(BRIEF)
Leave the pictures out. Return the rest of the listing below exactly.

(DATA)
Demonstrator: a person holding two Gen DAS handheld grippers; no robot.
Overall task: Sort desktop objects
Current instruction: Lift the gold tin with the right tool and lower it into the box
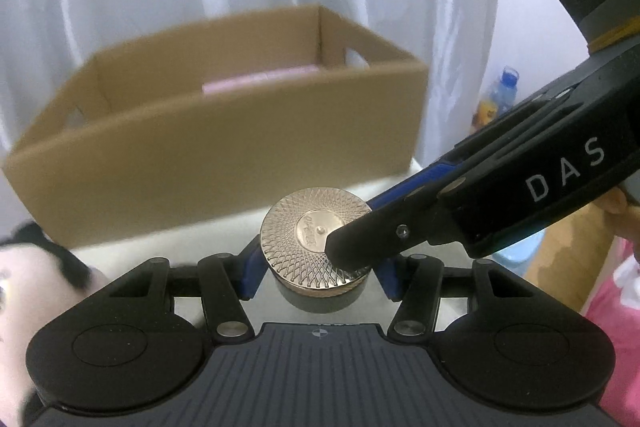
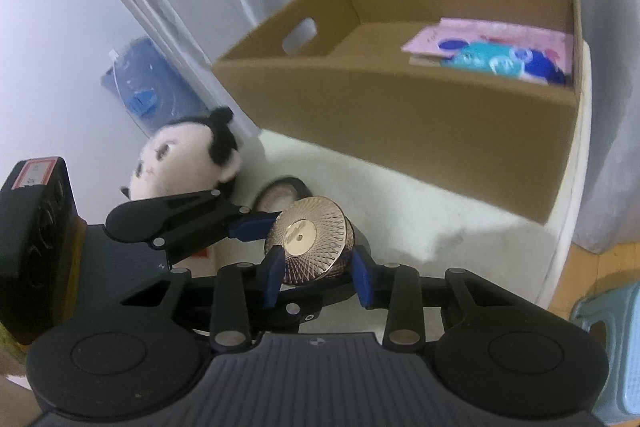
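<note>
A small round jar with a patterned gold lid (image 1: 316, 231) is held above the white table in front of an open cardboard box (image 1: 224, 147). My left gripper (image 1: 316, 267) is shut on the jar's sides with its blue pads. My right gripper (image 2: 318, 269) reaches in from the right and is shut on the same jar (image 2: 310, 237), its black finger (image 1: 360, 239) lying across the lid. In the right wrist view the left gripper's blue pad (image 2: 252, 223) touches the jar from the left.
The box (image 2: 400, 131) holds a pink book (image 2: 480, 39) and a blue-and-teal item (image 2: 496, 63). A plush doll head (image 2: 180, 159) and a small round compact (image 2: 284, 193) lie on the table left of the jar. A teal stool (image 2: 608, 323) stands beyond the table's right edge.
</note>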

(OUTPUT FOR THIS EXERCISE)
Demonstrator: a person holding two Gen DAS handheld grippers; no robot.
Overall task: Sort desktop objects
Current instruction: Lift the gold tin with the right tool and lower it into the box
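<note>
A small round jar with a patterned gold lid (image 1: 316, 231) is held above the white table in front of an open cardboard box (image 1: 224, 147). My left gripper (image 1: 316, 267) is shut on the jar's sides with its blue pads. My right gripper (image 2: 318, 269) reaches in from the right and is shut on the same jar (image 2: 310, 237), its black finger (image 1: 360, 239) lying across the lid. In the right wrist view the left gripper's blue pad (image 2: 252, 223) touches the jar from the left.
The box (image 2: 400, 131) holds a pink book (image 2: 480, 39) and a blue-and-teal item (image 2: 496, 63). A plush doll head (image 2: 180, 159) and a small round compact (image 2: 284, 193) lie on the table left of the jar. A teal stool (image 2: 608, 323) stands beyond the table's right edge.
</note>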

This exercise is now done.